REQUIRED WORK: Every line of the records below should be restated exactly.

(Entries taken from a collection)
BEGIN
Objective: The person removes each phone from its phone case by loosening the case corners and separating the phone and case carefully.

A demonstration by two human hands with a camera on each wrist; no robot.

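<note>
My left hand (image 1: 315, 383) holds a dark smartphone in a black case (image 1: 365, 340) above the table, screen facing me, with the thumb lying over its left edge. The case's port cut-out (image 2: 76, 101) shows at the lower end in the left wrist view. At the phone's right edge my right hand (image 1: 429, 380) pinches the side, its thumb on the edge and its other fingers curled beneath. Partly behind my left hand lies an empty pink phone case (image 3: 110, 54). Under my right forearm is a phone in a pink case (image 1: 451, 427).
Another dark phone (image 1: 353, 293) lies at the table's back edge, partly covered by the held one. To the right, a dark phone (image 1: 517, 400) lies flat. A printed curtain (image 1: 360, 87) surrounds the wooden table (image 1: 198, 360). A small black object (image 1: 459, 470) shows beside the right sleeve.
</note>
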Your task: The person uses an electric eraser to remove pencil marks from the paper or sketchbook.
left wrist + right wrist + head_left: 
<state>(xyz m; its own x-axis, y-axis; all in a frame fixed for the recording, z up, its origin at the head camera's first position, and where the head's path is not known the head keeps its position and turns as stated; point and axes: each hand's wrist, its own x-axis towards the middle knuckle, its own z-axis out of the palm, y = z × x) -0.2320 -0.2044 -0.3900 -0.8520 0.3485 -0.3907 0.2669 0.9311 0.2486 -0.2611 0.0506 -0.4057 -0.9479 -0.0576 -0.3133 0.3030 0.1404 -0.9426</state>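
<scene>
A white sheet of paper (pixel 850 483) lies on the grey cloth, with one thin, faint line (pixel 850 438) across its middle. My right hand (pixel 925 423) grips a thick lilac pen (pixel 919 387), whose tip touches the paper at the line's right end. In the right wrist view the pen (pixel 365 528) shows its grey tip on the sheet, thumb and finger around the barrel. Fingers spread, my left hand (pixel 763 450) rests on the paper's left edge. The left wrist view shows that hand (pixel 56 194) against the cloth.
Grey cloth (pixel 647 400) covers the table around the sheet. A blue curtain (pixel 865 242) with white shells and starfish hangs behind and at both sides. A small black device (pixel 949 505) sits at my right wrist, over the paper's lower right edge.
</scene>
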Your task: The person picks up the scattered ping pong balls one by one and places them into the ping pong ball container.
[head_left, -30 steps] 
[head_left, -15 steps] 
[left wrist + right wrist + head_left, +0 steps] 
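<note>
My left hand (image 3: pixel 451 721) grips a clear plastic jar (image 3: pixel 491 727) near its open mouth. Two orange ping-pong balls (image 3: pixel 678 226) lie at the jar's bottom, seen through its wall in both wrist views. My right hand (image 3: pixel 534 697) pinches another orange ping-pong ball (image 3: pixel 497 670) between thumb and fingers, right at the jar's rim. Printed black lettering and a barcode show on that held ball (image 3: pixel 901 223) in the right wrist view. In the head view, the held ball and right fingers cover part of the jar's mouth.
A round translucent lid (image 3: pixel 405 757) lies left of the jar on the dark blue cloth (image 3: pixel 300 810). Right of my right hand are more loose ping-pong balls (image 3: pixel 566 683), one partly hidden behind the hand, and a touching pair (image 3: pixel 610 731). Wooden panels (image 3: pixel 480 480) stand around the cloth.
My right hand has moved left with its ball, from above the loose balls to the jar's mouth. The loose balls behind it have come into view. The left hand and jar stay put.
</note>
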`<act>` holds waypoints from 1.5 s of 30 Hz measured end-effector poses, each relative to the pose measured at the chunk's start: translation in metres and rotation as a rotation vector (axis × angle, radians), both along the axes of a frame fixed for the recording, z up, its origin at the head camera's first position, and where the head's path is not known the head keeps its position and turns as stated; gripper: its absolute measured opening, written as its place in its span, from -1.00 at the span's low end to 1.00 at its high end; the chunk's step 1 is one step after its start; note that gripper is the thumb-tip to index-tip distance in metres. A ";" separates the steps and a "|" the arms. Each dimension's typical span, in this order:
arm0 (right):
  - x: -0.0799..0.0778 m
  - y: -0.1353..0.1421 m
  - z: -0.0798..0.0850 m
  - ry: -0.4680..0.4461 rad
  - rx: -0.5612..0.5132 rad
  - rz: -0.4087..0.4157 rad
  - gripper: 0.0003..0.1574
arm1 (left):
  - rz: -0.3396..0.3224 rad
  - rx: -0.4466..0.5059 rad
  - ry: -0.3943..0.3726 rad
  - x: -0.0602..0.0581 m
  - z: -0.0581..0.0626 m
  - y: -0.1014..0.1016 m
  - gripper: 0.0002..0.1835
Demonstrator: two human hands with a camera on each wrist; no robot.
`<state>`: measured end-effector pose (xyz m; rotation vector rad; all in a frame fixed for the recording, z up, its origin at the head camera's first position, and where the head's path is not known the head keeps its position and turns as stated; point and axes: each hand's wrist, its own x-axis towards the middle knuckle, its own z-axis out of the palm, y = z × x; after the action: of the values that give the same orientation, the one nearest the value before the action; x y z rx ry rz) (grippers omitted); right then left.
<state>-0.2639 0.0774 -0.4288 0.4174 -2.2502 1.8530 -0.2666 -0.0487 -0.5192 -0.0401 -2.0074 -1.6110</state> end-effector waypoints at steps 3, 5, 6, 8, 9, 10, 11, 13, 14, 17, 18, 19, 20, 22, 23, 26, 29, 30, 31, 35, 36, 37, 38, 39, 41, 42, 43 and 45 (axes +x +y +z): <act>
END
ANSWER SECTION:
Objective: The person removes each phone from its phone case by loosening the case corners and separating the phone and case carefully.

A demonstration by two human hands with a camera on each wrist; no robot.

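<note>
My left hand (image 1: 315, 383) holds a dark smartphone in a black case (image 1: 365, 340) above the table, screen facing me, with the thumb lying over its left edge. The case's port cut-out (image 2: 76, 101) shows at the lower end in the left wrist view. At the phone's right edge my right hand (image 1: 429, 380) pinches the side, its thumb on the edge and its other fingers curled beneath. Partly behind my left hand lies an empty pink phone case (image 3: 110, 54). Under my right forearm is a phone in a pink case (image 1: 451, 427).
Another dark phone (image 1: 353, 293) lies at the table's back edge, partly covered by the held one. To the right, a dark phone (image 1: 517, 400) lies flat. A printed curtain (image 1: 360, 87) surrounds the wooden table (image 1: 198, 360). A small black object (image 1: 459, 470) shows beside the right sleeve.
</note>
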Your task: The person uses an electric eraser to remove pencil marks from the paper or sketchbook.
left wrist + right wrist + head_left: 
<state>(xyz m; its own x-axis, y-axis; all in a frame fixed for the recording, z up, its origin at the head camera's first position, and where the head's path is not known the head keeps its position and turns as stated; point and axes: each hand's wrist, its own x-axis towards the middle knuckle, its own z-axis out of the palm, y = z × x) -0.2320 -0.2044 -0.3900 -0.8520 0.3485 -0.3907 0.2669 0.9311 0.2486 -0.2611 0.0506 -0.4057 -0.9479 -0.0576 -0.3133 0.3030 0.1404 -0.9426</state>
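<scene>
A white sheet of paper (pixel 850 483) lies on the grey cloth, with one thin, faint line (pixel 850 438) across its middle. My right hand (pixel 925 423) grips a thick lilac pen (pixel 919 387), whose tip touches the paper at the line's right end. In the right wrist view the pen (pixel 365 528) shows its grey tip on the sheet, thumb and finger around the barrel. Fingers spread, my left hand (pixel 763 450) rests on the paper's left edge. The left wrist view shows that hand (pixel 56 194) against the cloth.
Grey cloth (pixel 647 400) covers the table around the sheet. A blue curtain (pixel 865 242) with white shells and starfish hangs behind and at both sides. A small black device (pixel 949 505) sits at my right wrist, over the paper's lower right edge.
</scene>
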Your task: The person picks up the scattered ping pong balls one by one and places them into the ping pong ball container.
[head_left, -30 steps] 
[head_left, -15 steps] 
[left wrist + right wrist + head_left, +0 steps] 
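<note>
My left hand (image 3: pixel 451 721) grips a clear plastic jar (image 3: pixel 491 727) near its open mouth. Two orange ping-pong balls (image 3: pixel 678 226) lie at the jar's bottom, seen through its wall in both wrist views. My right hand (image 3: pixel 534 697) pinches another orange ping-pong ball (image 3: pixel 497 670) between thumb and fingers, right at the jar's rim. Printed black lettering and a barcode show on that held ball (image 3: pixel 901 223) in the right wrist view. In the head view, the held ball and right fingers cover part of the jar's mouth.
A round translucent lid (image 3: pixel 405 757) lies left of the jar on the dark blue cloth (image 3: pixel 300 810). Right of my right hand are more loose ping-pong balls (image 3: pixel 566 683), one partly hidden behind the hand, and a touching pair (image 3: pixel 610 731). Wooden panels (image 3: pixel 480 480) stand around the cloth.
My right hand has moved left with its ball, from above the loose balls to the jar's mouth. The loose balls behind it have come into view. The left hand and jar stay put.
</note>
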`<act>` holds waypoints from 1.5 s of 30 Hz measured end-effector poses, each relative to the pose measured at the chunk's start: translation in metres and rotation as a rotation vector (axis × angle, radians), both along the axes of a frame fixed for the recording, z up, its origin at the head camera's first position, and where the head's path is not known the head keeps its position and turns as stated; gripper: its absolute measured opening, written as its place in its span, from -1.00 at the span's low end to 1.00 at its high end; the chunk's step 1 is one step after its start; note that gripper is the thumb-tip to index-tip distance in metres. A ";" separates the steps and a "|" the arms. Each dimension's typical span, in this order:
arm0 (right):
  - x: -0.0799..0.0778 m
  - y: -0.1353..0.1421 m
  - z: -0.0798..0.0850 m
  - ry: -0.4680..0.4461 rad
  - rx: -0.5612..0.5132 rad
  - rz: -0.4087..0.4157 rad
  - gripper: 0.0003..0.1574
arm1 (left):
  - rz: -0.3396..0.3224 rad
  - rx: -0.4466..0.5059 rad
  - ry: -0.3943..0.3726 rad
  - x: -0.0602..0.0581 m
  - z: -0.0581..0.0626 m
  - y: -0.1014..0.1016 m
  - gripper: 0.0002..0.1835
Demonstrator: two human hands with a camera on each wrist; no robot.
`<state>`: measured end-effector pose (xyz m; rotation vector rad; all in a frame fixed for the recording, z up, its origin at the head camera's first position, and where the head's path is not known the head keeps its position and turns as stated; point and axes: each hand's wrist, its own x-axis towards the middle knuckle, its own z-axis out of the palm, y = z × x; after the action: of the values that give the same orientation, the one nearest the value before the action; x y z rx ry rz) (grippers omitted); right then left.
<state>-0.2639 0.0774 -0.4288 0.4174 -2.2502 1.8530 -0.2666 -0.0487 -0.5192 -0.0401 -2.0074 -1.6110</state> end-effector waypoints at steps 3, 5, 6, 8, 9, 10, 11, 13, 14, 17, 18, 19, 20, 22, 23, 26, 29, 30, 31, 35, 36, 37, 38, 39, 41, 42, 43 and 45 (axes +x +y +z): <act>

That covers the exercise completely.